[Bug 17176] New: Element attributes should not be required to be stored in an ordered list, .innerHTML remains unspecified

https://www.w3.org/Bugs/Public/show_bug.cgi?id=17176

           Summary: Element attributes should not be required to be stored
                    in an ordered list, .innerHTML remains unspecified
           Product: HTML WG
           Version: unspecified
          Platform: All
        OS/Version: All
            Status: NEW
          Severity: normal
          Priority: P2
         Component: HTML5 spec (editor: Ian Hickson)
        AssignedTo: ian@hixie.ch
        ReportedBy: divye_kapoor@hotmail.com
         QAContact: public-html-bugzilla@w3.org
                CC: mike@w3.org, public-html-wg-issue-tracking@w3.org,
                    public-html@w3.org


Summary:
The Element specification [1] requires that the list of attributes be an
_ordered_ list. However, this poses multiple issues with regards to the
treatment of .innerHTML and .outerHTML, cross browser compatibility, anecdotal
user expectations [2][3] and potentially performance. Specifically, the
specification leaves undefined the algorithm used for ordering the keys in this
ordered list. This causes the output of .innerHTML, .outerHTML to be browser
dependent which in and of itself isn't a bad thing, but it causes a type of
non-determinism that prevents writing a cross browser assertHTMLEquals(...)
function in unit testing frameworks very cumbersome. (Details are mentioned
below)

Minimal Test Case:
HTML: 
<div id="real"><a id="foo" class="blah" href="#">link</a></div>
<div id="temp"></div>

JS:
function f() {
var anchorElement = document.getElementById('foo');
anchorElement.id = 'foochanged';
return document.getElementById('real').innerHTML;
}

function g() {
var anchorElement = document.getElementById('foo');
anchorElement.removeAttribute('id');
anchorElement.setAttribute('id', 'foochanged');
return document.getElementById('real').innerHTML;
}

var tempDiv = document.getElementById('temp');
var expectedHTML = '<a id="foochanged" class="blah" href="#">link</a>';
tempDiv.innerHTML = expectedHTML;

Case1:
assertEquals(tempDiv.innerHTML, f()); 

Case 2:
assertEquals(tempDiv.innerHTML, g()); 


I guess "id" is a bad attribute to choose for this example due to it's special
nature and implementation, but any other suitable attribute might suffice.

Discussion:
As per the spec, no normalization is mandatory before serialization to
.innerHTML. (See references and links below for further info) Therefore, it is
valid for both Case 1 and Case 2 to fail in a conforming browser.

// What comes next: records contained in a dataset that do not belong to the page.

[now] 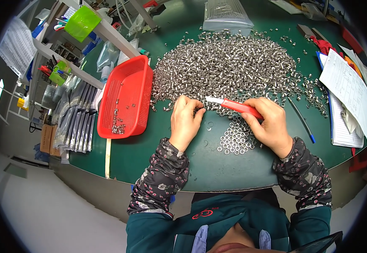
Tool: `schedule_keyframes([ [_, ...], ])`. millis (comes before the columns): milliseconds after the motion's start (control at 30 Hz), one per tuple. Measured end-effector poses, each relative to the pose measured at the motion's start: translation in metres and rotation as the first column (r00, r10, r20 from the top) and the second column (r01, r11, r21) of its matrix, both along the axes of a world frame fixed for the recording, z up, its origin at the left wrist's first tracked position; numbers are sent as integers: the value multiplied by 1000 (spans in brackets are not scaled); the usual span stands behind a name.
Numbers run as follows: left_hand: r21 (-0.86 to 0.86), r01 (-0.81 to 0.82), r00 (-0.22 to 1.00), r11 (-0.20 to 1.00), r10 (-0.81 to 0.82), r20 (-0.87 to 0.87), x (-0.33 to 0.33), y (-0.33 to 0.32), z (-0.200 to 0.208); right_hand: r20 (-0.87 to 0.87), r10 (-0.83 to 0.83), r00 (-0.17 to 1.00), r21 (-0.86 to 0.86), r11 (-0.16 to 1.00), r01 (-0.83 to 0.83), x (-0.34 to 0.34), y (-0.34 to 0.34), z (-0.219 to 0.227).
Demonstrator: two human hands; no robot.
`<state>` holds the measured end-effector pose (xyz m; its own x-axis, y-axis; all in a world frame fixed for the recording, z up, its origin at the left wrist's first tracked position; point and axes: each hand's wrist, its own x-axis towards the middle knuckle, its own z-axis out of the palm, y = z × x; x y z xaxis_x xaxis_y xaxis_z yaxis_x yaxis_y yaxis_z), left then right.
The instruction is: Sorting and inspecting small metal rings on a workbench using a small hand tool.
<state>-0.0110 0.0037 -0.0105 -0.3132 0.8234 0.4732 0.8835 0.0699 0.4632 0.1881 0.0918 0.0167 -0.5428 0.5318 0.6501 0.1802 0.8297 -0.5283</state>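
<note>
While R hand [271, 122] grips red knife [239, 106] (L hand [185, 121]: can't tell), rings [236, 140] mid-frame look done; upper-ctr heap [225, 63] prob. remains.

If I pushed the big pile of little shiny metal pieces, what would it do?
The metal pieces would probably slide and spread, since they lie loose and heaped. Some might roll, because they look like short round tubes. Each is likely stiff, judging by the metallic shine.
</note>
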Motion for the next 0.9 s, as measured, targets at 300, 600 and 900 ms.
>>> schedule_keyframes([
  [300,156,222,134,962,-188,973,-12,-15,9,3,8,1000,6,1000,-8,1,0,-3],
  [600,280,139,-202,950,-250,947,-4,-15,10,57,80,995,-70,995,-76,-2,-3,-4],
  [900,298,192,-246,935,-248,937,-5,-14,1,55,115,992,-103,989,-109,-2,-5,-6],
])
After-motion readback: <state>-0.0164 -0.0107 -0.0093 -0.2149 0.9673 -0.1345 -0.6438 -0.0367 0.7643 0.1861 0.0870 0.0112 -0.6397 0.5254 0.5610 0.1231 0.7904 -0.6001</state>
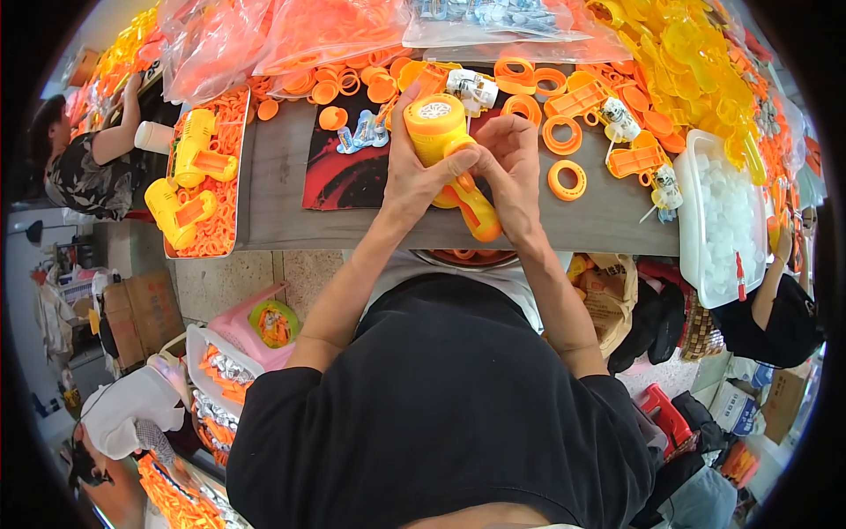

However, due
to the drive to use the DOM parsing algorithm to generate instances of type
HTMLElement and then serializing them, it is very likely that Case 1 will pass
but Case 2 won't because Case 1 would have the id attribute value simply
replaced while Case 2 would do a remove and an append to the attribute list,
potentially causing a reordering of the attribute values and thus changing the
rendered .innerHTML output.

Motivation:
The motivation for filing this bug is not pedantic speculation but a real world
test case. I have significant amounts of test code of the form:
HTML: 
<body>
<... large complex DOM ...>
</body>

JS:
testXDoesY() {
   X(a,b,c,d,e);
   assertHTMLEquals("Expected DOM Structure", document.body);
}

testXDoesZ() {
   X(b,c,d,e,f);
   assertHTMLEquals("Expected DOM Strucuture", document.body);
}

Notes:
The assertHTMLEquals function here is the one implemented by the Closure
library here:
http://closure-library.googlecode.com/svn-history/r27/trunk/closure/goog/docs/closure_goog_testing_asserts.js.source.html#line465

This is the JUnit documentation of the function:
http://www.jsunit.net/jsdoc/GLOBALS.html#!s!assertHTMLEquals
Note that the definition of "standardizing" is insufficient because of the
issues pointed out above.


These tests work fine when run using a server side JS container that spoofs
browser manipulation of the DOM in a deterministic manner but they fail when
run on real browsers using Webdriver tests because FF and Chrome render
.innerHTML with the attributes in different orders and they are in conformance
with the spec when doing so. This unfortunate reality breaks .innerHTML as a
means of writing JS tests that don't depend on implementation but just on state
transformations on the DOM. The use of the DOM API to validate the HTML
structure is extremely cumbersome because that would imply writing hundreds of
brittle asserts (one for each element, attribute, text node etc.) which would
make the tests really opaque to someone reading them.  An obvious workaround
would be to implement an HTML(5) parser in JS to parse the output of .innerHTML
in both cases and then validate the two with the attribute order ignored but
that is exactly against the intent of the DOM Parsing spec (since it has
version skew and doesn't support any of the browser goodies and it is extremely
heavyweight). Another alternative would be to create a Document instance, use
loadXML and then walk the tree and for each node collect the attributes, sort
and compare them but this is ugly, works only for XHTML and does the same work
twice for each assert: DOM -> String -> PseudoDOM and IMHO should not be
encouraged. See [3] for the kinds of hacks to be done for supporting this type
of functionality in IE.


Suggested wording:
The Element specification [1] should require the following:
(a) The list of attributes on an Element is an _unordered, indexed_ list.
(b) When rendering the .innerHTML/.outerHTML string, two distinct DOM elements
with the same structure and attributes MUST render to the same .innerHTML
string (with a deterministic ordering of attributes)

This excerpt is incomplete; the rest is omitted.